Source data
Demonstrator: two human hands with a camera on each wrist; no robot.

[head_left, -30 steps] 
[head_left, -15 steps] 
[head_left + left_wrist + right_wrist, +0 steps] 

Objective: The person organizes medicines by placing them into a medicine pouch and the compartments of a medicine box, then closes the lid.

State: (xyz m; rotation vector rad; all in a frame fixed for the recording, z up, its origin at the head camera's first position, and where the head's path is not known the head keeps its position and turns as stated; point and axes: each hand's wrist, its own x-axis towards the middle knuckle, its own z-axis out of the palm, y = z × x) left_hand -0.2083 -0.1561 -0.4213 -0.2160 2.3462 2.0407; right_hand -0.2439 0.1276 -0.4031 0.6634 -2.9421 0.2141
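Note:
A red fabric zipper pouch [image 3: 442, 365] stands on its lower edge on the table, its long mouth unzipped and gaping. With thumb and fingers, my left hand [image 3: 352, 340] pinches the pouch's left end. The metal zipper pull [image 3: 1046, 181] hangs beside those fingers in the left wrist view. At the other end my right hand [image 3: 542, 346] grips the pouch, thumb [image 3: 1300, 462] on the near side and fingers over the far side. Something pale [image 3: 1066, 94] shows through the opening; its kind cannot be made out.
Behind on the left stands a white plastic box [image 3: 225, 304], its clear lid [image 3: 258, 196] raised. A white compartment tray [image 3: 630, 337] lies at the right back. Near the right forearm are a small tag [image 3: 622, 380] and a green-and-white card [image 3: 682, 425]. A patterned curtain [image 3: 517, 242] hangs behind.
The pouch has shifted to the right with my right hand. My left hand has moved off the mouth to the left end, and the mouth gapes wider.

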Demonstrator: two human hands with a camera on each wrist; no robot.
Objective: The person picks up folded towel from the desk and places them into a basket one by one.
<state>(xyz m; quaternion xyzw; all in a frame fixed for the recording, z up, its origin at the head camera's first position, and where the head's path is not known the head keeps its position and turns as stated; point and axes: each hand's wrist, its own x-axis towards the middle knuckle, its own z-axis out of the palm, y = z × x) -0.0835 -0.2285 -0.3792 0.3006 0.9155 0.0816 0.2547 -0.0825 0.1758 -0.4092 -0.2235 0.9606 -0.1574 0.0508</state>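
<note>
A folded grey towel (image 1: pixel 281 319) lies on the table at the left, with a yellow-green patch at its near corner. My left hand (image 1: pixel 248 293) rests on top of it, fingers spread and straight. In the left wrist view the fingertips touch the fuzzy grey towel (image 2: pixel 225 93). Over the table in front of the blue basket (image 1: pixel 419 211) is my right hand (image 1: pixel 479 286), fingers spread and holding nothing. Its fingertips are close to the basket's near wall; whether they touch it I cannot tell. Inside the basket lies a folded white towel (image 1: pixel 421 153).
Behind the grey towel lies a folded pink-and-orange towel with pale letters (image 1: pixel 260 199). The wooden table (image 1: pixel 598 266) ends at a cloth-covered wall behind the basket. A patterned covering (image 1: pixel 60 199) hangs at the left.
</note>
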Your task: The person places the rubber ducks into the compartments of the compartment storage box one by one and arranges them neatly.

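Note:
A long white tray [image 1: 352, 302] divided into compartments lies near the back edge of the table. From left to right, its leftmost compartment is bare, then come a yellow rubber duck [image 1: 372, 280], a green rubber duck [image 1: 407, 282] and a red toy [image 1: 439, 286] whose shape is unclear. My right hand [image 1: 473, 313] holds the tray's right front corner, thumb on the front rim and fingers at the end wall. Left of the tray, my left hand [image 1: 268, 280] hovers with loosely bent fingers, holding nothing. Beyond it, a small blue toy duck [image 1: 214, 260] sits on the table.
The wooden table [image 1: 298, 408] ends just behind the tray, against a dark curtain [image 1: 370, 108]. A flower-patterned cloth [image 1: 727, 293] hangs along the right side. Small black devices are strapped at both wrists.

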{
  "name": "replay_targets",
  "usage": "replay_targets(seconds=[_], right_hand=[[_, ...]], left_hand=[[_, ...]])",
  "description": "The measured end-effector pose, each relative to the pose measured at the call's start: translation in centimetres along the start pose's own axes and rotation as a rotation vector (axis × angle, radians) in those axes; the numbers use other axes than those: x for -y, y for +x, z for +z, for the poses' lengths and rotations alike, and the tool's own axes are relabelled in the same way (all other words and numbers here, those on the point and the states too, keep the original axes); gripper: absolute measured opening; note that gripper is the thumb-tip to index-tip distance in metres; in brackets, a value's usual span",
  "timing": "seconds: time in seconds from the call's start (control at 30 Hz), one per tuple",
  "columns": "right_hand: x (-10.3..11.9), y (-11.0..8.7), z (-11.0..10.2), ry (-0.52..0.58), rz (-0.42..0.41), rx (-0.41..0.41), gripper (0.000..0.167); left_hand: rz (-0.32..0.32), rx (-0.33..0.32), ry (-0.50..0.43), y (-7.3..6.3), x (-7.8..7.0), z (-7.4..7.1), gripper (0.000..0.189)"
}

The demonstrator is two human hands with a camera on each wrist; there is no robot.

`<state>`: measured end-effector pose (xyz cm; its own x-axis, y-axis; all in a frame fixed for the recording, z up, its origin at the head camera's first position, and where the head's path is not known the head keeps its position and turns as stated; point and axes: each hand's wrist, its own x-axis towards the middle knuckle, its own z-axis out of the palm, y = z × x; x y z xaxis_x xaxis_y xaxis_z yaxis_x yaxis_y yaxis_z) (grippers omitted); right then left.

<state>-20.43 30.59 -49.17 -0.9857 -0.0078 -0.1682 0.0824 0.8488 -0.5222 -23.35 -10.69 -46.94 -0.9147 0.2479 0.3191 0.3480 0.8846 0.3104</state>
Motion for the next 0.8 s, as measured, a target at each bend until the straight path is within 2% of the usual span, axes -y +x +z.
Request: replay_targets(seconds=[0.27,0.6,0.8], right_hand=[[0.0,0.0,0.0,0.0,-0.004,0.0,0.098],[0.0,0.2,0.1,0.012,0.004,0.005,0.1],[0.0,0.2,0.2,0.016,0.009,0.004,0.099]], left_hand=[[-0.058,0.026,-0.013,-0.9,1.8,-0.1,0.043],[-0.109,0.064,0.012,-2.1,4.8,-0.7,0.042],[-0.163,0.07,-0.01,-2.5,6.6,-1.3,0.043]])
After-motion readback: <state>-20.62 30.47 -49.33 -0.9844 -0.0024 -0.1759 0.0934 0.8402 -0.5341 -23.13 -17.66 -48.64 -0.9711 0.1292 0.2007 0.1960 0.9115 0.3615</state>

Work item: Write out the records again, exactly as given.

Result of this task:
Demonstrator: two human hands with a camera on each wrist; no robot.

[head_left, -30 steps] 
[head_left, -15 steps] 
[head_left + left_wrist + right_wrist, +0 steps] 

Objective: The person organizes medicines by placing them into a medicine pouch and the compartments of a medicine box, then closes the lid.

State: (xyz m; rotation vector rad; all in a frame fixed for the recording, z up, its origin at the head camera's first position, and where the head's path is not known the head keeps its position and turns as stated; point and axes: each hand's wrist, its own x-axis towards the middle knuckle, its own z-axis out of the palm, y = z × x) left_hand -0.2083 -0.1561 -0.4213 -0.2160 2.3462 2.0407; right_hand -0.2439 0.1276 -0.4031 0.6634 -2.9421 0.2141
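Note:
A red fabric zipper pouch [image 3: 442, 365] stands on its lower edge on the table, its long mouth unzipped and gaping. With thumb and fingers, my left hand [image 3: 352, 340] pinches the pouch's left end. The metal zipper pull [image 3: 1046, 181] hangs beside those fingers in the left wrist view. At the other end my right hand [image 3: 542, 346] grips the pouch, thumb [image 3: 1300, 462] on the near side and fingers over the far side. Something pale [image 3: 1066, 94] shows through the opening; its kind cannot be made out.
Behind on the left stands a white plastic box [image 3: 225, 304], its clear lid [image 3: 258, 196] raised. A white compartment tray [image 3: 630, 337] lies at the right back. Near the right forearm are a small tag [image 3: 622, 380] and a green-and-white card [image 3: 682, 425]. A patterned curtain [image 3: 517, 242] hangs behind.
The pouch has shifted to the right with my right hand. My left hand has moved off the mouth to the left end, and the mouth gapes wider.
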
Demonstrator: two human hands with a camera on each wrist; no robot.
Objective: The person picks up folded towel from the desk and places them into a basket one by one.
<state>(xyz m; quaternion xyzw; all in a frame fixed for the recording, z up, its origin at the head camera's first position, and where the head's path is not known the head keeps its position and turns as stated; point and axes: each hand's wrist, its own x-axis towards the middle knuckle, its own z-axis out of the palm, y = z × x) -0.0835 -0.2285 -0.3792 0.3006 0.9155 0.0816 0.2547 -0.0825 0.1758 -0.4092 -0.2235 0.9606 -0.1574 0.0508</state>
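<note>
A folded grey towel (image 1: pixel 281 319) lies on the table at the left, with a yellow-green patch at its near corner. My left hand (image 1: pixel 248 293) rests on top of it, fingers spread and straight. In the left wrist view the fingertips touch the fuzzy grey towel (image 2: pixel 225 93). Over the table in front of the blue basket (image 1: pixel 419 211) is my right hand (image 1: pixel 479 286), fingers spread and holding nothing. Its fingertips are close to the basket's near wall; whether they touch it I cannot tell. Inside the basket lies a folded white towel (image 1: pixel 421 153).
Behind the grey towel lies a folded pink-and-orange towel with pale letters (image 1: pixel 260 199). The wooden table (image 1: pixel 598 266) ends at a cloth-covered wall behind the basket. A patterned covering (image 1: pixel 60 199) hangs at the left.
</note>
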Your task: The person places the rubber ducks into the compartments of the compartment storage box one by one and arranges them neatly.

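Note:
A long white tray [image 1: 352, 302] divided into compartments lies near the back edge of the table. From left to right, its leftmost compartment is bare, then come a yellow rubber duck [image 1: 372, 280], a green rubber duck [image 1: 407, 282] and a red toy [image 1: 439, 286] whose shape is unclear. My right hand [image 1: 473, 313] holds the tray's right front corner, thumb on the front rim and fingers at the end wall. Left of the tray, my left hand [image 1: 268, 280] hovers with loosely bent fingers, holding nothing. Beyond it, a small blue toy duck [image 1: 214, 260] sits on the table.
The wooden table [image 1: 298, 408] ends just behind the tray, against a dark curtain [image 1: 370, 108]. A flower-patterned cloth [image 1: 727, 293] hangs along the right side. Small black devices are strapped at both wrists.
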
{
  "name": "replay_targets",
  "usage": "replay_targets(seconds=[_], right_hand=[[_, ...]], left_hand=[[_, ...]])",
  "description": "The measured end-effector pose, each relative to the pose measured at the call's start: translation in centimetres along the start pose's own axes and rotation as a rotation vector (axis × angle, radians) in those axes; the numbers use other axes than those: x for -y, y for +x, z for +z, for the poses' lengths and rotations alike, and the tool's own axes are relabelled in the same way (all other words and numbers here, those on the point and the states too, keep the original axes); gripper: absolute measured opening; note that gripper is the thumb-tip to index-tip distance in metres; in brackets, a value's usual span",
  "timing": "seconds: time in seconds from the call's start (control at 30 Hz), one per tuple",
  "columns": "right_hand: x (-10.3..11.9), y (-11.0..8.7), z (-11.0..10.2), ry (-0.52..0.58), rz (-0.42..0.41), rx (-0.41..0.41), gripper (0.000..0.167); left_hand: rz (-0.32..0.32), rx (-0.33..0.32), ry (-0.50..0.43), y (-7.3..6.3), x (-7.8..7.0), z (-7.4..7.1), gripper (0.000..0.189)"
}

The demonstrator is two human hands with a camera on each wrist; there is no robot.

`<state>`: measured end-effector pose (xyz cm; its own x-axis, y-axis; all in a frame fixed for the recording, z up, its origin at the head camera's first position, and where the head's path is not known the head keeps its position and turns as stated; point and axes: each hand's wrist, its own x-axis towards the middle knuckle, its own z-axis out of the palm, y = z × x; x y z xaxis_x xaxis_y xaxis_z yaxis_x yaxis_y yaxis_z) (grippers omitted); right then left.

<state>-20.43 30.59 -49.17 -0.9857 -0.0078 -0.1682 0.0824 0.8488 -0.5222 -23.35 -10.69 -46.94 -0.9147 0.2479 0.3191 0.3480 0.8846 0.3104</state>
Motion for the next 0.8 s, as measured, a target at each bend until the straight path is within 2% of the usual span, axes -y +x +z.
Request: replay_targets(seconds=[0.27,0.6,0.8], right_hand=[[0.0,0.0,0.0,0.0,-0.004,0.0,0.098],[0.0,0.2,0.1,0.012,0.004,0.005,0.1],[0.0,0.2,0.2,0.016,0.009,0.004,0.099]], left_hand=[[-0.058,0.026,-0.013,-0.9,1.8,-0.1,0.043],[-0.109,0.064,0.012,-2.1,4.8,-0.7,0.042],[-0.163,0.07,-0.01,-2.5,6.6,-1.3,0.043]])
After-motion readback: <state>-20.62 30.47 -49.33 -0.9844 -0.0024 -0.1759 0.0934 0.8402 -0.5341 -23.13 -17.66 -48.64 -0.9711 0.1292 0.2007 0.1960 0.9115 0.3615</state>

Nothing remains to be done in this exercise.